Exercise instructions
Where the records below reach the line containing "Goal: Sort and", start transcribing, and end with the line containing "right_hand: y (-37", exactly and with nothing else added.

Exercise material
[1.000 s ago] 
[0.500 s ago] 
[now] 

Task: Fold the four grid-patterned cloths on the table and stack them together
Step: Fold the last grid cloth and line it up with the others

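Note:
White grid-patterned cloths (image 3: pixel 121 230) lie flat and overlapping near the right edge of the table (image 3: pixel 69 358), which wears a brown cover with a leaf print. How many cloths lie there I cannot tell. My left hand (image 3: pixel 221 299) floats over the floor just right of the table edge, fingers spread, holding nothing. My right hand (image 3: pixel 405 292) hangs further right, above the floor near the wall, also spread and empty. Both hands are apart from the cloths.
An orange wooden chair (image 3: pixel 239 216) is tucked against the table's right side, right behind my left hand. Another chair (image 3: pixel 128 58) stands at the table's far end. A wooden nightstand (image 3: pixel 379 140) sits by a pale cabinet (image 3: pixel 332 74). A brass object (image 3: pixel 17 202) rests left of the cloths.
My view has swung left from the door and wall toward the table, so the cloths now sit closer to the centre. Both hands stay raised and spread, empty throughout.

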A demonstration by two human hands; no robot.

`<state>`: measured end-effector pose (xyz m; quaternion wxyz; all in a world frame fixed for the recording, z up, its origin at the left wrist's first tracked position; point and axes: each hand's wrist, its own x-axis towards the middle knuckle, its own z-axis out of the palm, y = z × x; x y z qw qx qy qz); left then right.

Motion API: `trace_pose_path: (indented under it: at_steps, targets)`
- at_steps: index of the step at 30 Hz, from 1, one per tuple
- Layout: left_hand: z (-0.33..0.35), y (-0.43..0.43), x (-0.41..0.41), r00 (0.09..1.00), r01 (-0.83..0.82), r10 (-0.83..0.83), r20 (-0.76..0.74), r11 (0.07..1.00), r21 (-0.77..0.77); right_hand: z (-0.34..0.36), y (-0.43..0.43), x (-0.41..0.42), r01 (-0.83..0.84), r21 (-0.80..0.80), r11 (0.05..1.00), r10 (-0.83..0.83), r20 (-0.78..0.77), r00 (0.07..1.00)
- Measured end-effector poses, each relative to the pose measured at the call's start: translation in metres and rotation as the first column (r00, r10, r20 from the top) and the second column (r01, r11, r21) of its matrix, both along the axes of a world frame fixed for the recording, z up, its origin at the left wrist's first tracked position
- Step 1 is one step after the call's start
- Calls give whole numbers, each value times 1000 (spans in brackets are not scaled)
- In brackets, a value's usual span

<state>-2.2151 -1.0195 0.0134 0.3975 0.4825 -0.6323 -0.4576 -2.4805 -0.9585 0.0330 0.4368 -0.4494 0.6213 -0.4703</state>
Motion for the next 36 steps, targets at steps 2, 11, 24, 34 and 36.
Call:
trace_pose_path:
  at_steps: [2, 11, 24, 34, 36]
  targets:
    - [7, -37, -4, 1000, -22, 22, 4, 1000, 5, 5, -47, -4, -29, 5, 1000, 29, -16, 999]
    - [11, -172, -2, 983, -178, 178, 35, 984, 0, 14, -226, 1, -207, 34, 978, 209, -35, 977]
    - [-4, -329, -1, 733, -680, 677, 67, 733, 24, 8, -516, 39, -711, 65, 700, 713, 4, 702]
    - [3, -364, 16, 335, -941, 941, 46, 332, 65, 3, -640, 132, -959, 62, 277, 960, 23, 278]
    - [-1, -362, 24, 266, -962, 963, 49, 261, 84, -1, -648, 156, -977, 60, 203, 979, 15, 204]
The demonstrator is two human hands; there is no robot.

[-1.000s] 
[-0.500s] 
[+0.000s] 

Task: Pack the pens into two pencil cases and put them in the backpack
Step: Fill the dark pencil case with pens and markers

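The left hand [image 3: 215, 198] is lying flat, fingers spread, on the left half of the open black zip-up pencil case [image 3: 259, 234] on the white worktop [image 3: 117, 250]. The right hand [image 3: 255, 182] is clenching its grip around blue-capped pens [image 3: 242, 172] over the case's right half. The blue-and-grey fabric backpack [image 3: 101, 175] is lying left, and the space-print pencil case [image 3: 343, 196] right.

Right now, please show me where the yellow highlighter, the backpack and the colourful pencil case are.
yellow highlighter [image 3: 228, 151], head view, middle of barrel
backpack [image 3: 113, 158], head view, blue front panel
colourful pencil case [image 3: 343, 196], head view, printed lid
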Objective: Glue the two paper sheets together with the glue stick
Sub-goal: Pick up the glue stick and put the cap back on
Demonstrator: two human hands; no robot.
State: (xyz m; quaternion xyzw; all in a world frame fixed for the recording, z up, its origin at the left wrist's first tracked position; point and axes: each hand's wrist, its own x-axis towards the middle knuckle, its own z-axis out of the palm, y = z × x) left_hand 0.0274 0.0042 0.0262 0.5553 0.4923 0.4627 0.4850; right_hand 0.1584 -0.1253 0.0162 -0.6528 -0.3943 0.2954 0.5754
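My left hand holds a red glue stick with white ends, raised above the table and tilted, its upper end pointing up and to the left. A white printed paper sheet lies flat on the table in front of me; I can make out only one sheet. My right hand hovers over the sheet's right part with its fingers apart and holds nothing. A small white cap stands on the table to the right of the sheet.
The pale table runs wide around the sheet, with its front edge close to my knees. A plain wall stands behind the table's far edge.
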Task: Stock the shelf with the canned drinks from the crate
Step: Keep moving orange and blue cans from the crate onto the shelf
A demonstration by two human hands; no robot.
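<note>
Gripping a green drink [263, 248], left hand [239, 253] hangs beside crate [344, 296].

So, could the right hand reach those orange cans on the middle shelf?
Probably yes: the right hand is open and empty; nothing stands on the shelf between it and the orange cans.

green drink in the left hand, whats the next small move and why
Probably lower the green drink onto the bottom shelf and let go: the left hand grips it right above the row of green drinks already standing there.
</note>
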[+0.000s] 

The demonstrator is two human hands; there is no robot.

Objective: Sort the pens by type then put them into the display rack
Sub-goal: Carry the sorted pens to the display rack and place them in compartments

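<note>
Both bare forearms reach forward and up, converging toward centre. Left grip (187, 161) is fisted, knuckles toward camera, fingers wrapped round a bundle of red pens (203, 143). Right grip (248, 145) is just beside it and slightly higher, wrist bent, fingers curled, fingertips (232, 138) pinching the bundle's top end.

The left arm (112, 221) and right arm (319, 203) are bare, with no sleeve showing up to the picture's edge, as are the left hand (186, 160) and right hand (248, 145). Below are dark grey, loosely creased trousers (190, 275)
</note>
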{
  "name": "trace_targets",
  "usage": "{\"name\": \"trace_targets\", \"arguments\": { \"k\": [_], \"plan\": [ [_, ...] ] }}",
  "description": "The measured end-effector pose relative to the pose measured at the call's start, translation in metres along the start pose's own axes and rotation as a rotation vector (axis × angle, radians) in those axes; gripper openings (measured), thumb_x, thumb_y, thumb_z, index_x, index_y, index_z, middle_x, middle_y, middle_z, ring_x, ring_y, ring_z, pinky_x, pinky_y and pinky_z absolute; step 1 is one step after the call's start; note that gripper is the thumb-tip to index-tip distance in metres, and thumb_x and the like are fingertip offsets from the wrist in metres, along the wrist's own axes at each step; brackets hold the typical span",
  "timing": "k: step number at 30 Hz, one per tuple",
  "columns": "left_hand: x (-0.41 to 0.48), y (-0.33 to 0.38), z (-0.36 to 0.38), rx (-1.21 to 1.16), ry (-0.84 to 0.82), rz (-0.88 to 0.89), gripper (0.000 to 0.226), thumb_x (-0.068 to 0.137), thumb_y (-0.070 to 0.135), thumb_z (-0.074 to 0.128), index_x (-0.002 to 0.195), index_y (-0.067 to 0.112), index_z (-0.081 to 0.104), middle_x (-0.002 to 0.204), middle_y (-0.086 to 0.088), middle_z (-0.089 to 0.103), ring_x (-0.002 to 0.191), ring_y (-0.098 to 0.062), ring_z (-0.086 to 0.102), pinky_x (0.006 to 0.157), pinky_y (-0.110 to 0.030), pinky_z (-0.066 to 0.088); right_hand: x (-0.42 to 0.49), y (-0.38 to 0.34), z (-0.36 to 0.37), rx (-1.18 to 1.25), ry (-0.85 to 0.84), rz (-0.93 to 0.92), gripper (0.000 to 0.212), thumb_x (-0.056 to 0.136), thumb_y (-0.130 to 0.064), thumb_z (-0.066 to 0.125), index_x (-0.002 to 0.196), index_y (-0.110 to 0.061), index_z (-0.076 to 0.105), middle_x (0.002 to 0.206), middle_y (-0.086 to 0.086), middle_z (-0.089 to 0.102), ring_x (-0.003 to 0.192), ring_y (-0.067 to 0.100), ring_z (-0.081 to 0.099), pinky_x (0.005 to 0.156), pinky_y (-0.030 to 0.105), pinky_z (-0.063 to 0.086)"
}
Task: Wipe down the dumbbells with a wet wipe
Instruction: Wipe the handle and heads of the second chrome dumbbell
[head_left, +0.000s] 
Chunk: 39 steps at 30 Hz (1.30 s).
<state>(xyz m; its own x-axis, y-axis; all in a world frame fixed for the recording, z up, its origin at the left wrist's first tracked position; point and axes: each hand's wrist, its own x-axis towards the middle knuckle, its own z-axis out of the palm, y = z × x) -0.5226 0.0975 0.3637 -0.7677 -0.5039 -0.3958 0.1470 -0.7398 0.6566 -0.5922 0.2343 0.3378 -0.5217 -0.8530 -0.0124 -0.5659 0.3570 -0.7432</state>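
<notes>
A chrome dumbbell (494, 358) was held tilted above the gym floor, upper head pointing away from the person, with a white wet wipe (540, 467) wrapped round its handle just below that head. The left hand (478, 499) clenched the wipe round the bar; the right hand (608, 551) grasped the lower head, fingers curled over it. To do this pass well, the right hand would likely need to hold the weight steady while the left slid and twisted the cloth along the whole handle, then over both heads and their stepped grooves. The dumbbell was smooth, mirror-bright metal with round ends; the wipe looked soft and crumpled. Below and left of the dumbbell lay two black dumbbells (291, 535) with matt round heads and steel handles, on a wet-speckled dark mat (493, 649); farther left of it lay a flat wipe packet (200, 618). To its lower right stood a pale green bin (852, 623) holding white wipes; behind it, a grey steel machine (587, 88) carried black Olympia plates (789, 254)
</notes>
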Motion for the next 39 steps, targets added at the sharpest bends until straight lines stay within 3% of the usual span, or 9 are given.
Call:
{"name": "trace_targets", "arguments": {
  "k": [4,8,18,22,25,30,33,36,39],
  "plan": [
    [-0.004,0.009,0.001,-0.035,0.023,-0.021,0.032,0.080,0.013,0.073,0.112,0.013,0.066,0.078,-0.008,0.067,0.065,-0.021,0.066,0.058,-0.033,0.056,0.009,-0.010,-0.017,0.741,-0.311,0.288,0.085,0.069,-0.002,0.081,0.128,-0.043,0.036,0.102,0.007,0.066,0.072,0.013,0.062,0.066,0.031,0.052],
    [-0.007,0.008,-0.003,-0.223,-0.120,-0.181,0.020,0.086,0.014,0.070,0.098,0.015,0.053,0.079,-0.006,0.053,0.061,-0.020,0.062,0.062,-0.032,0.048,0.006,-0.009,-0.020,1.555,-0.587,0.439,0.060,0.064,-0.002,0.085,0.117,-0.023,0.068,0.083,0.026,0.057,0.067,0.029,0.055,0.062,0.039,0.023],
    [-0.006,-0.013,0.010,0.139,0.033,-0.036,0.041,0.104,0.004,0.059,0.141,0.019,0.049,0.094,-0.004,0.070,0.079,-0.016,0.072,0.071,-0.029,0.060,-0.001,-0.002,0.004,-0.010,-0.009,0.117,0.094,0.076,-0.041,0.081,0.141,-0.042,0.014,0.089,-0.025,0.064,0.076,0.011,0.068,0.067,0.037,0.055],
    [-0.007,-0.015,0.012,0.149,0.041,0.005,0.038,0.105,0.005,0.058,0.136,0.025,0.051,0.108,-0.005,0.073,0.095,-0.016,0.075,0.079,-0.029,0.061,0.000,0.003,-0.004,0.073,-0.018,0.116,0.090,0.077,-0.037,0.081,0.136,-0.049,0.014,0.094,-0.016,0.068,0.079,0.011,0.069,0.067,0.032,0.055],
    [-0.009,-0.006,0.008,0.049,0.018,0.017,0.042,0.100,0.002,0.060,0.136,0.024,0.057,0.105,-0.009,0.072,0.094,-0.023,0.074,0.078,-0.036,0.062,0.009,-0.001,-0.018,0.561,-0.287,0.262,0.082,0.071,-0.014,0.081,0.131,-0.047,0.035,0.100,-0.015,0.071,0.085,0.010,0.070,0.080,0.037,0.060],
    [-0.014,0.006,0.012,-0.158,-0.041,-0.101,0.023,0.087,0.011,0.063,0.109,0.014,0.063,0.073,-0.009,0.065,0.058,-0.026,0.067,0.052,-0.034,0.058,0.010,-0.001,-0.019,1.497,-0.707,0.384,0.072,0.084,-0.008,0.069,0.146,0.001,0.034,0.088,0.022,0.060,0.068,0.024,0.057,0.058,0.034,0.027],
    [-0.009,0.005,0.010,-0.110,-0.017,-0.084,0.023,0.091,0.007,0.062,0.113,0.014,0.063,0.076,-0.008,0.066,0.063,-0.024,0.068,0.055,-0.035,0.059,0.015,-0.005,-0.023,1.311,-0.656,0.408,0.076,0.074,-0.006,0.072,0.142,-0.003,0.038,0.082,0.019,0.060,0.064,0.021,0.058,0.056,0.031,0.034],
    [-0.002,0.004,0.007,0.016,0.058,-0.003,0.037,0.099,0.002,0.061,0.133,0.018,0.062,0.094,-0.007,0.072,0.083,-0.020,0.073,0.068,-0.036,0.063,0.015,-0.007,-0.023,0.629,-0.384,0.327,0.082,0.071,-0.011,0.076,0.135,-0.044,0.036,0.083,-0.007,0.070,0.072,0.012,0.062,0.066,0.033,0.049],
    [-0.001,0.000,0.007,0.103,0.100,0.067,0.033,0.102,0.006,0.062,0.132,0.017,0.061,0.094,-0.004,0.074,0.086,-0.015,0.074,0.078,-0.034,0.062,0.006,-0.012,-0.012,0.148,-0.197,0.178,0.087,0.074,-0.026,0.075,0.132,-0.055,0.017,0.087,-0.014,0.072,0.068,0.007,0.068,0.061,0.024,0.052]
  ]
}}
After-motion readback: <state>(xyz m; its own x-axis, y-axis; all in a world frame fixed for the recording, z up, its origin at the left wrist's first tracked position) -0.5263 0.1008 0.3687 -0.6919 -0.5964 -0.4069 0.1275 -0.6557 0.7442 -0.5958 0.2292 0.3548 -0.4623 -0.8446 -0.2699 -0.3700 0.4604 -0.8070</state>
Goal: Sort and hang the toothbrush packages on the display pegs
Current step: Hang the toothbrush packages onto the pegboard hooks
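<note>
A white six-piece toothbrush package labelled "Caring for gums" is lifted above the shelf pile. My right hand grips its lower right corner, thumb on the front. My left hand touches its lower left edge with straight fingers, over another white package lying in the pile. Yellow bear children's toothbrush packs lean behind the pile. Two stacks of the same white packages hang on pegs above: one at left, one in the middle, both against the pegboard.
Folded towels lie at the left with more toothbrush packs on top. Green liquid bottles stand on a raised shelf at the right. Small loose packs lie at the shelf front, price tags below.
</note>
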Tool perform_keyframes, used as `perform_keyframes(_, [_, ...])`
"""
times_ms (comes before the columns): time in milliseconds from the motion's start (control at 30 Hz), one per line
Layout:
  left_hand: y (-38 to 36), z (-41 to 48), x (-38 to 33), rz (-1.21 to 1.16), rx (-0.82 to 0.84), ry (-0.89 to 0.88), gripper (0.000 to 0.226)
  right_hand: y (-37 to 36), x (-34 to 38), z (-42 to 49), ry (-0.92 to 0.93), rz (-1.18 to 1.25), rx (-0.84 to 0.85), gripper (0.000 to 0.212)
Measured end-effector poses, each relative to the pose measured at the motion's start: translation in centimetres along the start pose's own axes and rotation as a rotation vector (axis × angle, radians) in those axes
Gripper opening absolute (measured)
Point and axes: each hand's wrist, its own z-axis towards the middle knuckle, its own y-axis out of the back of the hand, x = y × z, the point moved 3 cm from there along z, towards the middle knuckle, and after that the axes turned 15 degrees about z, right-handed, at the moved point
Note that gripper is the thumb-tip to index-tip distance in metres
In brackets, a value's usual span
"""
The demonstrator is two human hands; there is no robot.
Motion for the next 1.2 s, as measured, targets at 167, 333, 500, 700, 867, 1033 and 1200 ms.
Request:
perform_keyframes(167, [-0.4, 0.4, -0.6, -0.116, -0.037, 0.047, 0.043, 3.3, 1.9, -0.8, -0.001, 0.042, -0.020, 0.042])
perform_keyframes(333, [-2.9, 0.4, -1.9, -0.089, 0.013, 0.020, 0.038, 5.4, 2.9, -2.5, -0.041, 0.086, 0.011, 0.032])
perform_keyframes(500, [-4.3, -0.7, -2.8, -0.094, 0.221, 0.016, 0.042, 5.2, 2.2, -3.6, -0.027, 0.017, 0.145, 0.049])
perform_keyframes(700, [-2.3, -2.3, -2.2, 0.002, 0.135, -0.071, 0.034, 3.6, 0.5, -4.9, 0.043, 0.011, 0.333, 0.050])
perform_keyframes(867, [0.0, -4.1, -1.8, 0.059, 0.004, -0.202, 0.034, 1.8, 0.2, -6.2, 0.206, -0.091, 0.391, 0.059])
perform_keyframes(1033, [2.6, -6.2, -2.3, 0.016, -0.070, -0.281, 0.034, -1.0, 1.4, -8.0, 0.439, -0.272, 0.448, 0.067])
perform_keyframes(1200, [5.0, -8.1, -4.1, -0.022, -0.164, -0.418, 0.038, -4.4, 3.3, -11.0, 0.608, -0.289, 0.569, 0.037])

Problem solution
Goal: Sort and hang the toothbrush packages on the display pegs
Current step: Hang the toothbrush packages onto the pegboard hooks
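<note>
A white six-piece toothbrush package labelled "Caring for gums" is lifted above the shelf pile. My right hand grips its lower right corner, thumb on the front. My left hand touches its lower left edge with straight fingers, over another white package lying in the pile. Yellow bear children's toothbrush packs lean behind the pile. Two stacks of the same white packages hang on pegs above: one at left, one in the middle, both against the pegboard.
Folded towels lie at the left with more toothbrush packs on top. Green liquid bottles stand on a raised shelf at the right. Small loose packs lie at the shelf front, price tags below.
</note>
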Tool perform_keyframes, used as `perform_keyframes(_, [_, ...])`
"""
times_ms (comes before the columns): time in milliseconds from the motion's start (control at 30 Hz), one per line
Layout:
  left_hand: y (-38 to 36), z (-41 to 48), x (-38 to 33), rz (-1.21 to 1.16), rx (-0.82 to 0.84), ry (-0.89 to 0.88), gripper (0.000 to 0.226)
  right_hand: y (-37 to 36), x (-34 to 38), z (-42 to 49), ry (-0.92 to 0.93), rz (-1.18 to 1.25), rx (-0.84 to 0.85), gripper (0.000 to 0.212)

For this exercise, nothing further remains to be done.